No início do mês, os bispos emitiram uma Carta Pastoral de 14 páginas, intitulada "A presença social da Igreja" em que fazem um chamado à reconciliação na Ilha e pedem a libertação de 75 dissidentes que estão presos sob acusação de conspiração. Mesma reivindicação que é feita pelo governo dos Estados Unidos e os grupos dissidentes de Miami. No documento, os bispos recordam os 10 anos da Carta Pastoral "O amor todo o espera", escrita em 1993, momentos críticos do país, após a queda do bloco soviético. Os bispos lembram que este primeiro documento foi atacado pela imprensa oficial "com toda a classe de tergiversações, também de insultos". Apesar de falar em reconciliação, os bispos criticam fortemente o regime ao dizer que, ao mesmo com algumas reformas econômicas e sociais, houve uma "franca involução na abertura da economia à justa aspiração do povo em pequenos negócios e trabalhos privados" e diz ainda que a "Igreja não pode ser neutra ante á falta de liberdade do homem ou se não acontece a participação política dos cidadãos segundo as opções pessoais de cada um". O documento critica também o escritório para a Atenção de Assuntos Religiosos do Partido Comunista Cubano que "limita a ação evangelizadora", assim como o governo, o qual considera a Igreja Católica como uma "unidade competitiva" promovendo uma "luta sutil" contra a instituição.

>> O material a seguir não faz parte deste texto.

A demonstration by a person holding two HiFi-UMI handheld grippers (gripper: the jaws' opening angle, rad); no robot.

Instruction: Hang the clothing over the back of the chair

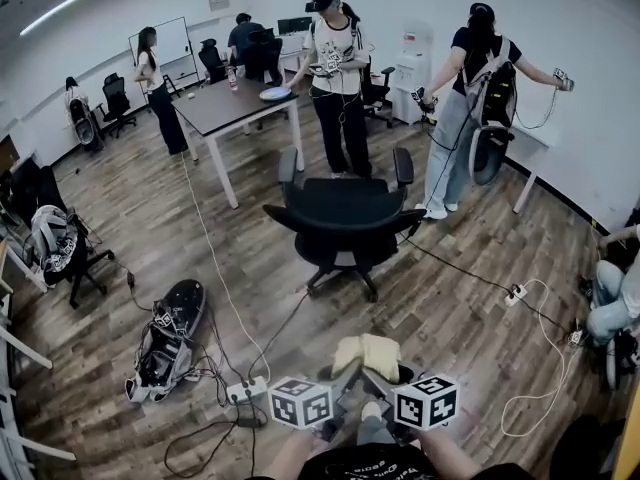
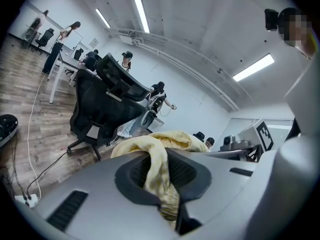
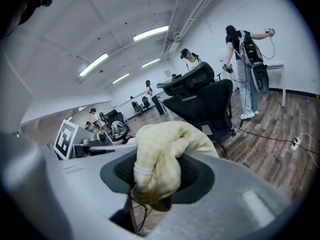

Diz ainda que a liberdade religiosa implica o reconhecimento do direito da Igreja Católica construir templos, de facilitar a entrada de sacerdotes e religiosas que desejam trabalhar em Cuba, de ter acesso aos meios de comunicação e de ter presença no campo da educação. Depois das críticas, os bispos encerram o documento se declarando dispostos à uma reconciliação, inclusive criando uma pastoral específica "destinada a sanar as feridas históricas que existe no nosso povo".